AVAILABLE DATA
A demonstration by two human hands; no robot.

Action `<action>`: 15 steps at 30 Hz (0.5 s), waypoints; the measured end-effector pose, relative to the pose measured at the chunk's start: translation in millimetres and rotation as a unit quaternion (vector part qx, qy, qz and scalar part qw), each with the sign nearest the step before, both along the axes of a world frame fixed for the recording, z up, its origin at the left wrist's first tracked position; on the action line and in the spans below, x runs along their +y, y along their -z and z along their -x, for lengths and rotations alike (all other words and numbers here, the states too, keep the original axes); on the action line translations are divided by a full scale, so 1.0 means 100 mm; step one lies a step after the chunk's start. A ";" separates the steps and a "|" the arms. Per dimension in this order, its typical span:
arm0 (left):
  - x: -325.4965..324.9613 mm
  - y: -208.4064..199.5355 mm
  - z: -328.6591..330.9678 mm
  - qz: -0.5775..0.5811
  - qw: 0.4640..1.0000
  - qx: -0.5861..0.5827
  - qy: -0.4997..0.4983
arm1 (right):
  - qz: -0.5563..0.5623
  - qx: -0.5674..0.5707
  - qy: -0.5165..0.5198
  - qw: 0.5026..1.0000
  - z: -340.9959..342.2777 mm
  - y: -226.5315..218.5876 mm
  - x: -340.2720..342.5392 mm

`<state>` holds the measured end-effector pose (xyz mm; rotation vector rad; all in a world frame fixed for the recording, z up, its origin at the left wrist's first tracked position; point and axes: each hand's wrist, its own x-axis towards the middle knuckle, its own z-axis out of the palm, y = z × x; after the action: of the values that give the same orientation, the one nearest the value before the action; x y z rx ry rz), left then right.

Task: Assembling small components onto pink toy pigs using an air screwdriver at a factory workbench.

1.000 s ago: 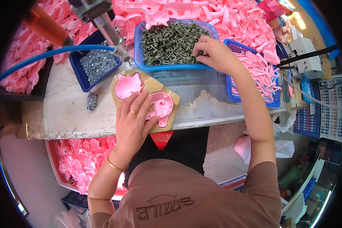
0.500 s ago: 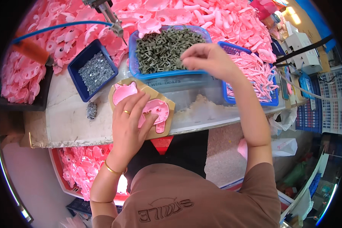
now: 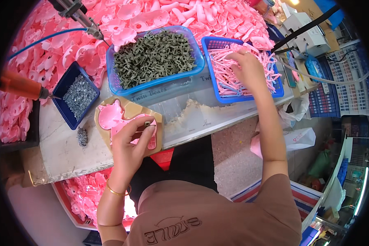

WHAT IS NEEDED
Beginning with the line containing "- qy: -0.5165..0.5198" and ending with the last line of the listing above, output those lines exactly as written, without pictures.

SOLVED PROBLEM
  - qy: -0.5165..0.5198
  - qw: 0.5026..1.0000
  - z: -340.9959..342.2777 mm
  - y: -226.5315..218.5876 mm
  - x: -340.2720..342.5392 mm

`<state>` holds the measured end-effector pose (xyz mm; rotation vector rad; all in a world frame fixed for the recording, z up, its origin at the left wrist's first tracked position; point and axes: each hand's wrist, its own x-axis towards the middle knuckle, its own z-axis out of the palm, y = z × x; after the action: of the values that give the same orientation, the one nearest the value before the action; x y z rx ry rz), left then right.

Task: Assembling small components onto pink toy pigs using an air screwdriver at a factory workbench.

1.000 s ago: 
0.500 s ago: 
now: 

Nothing more remains to be done for this exercise.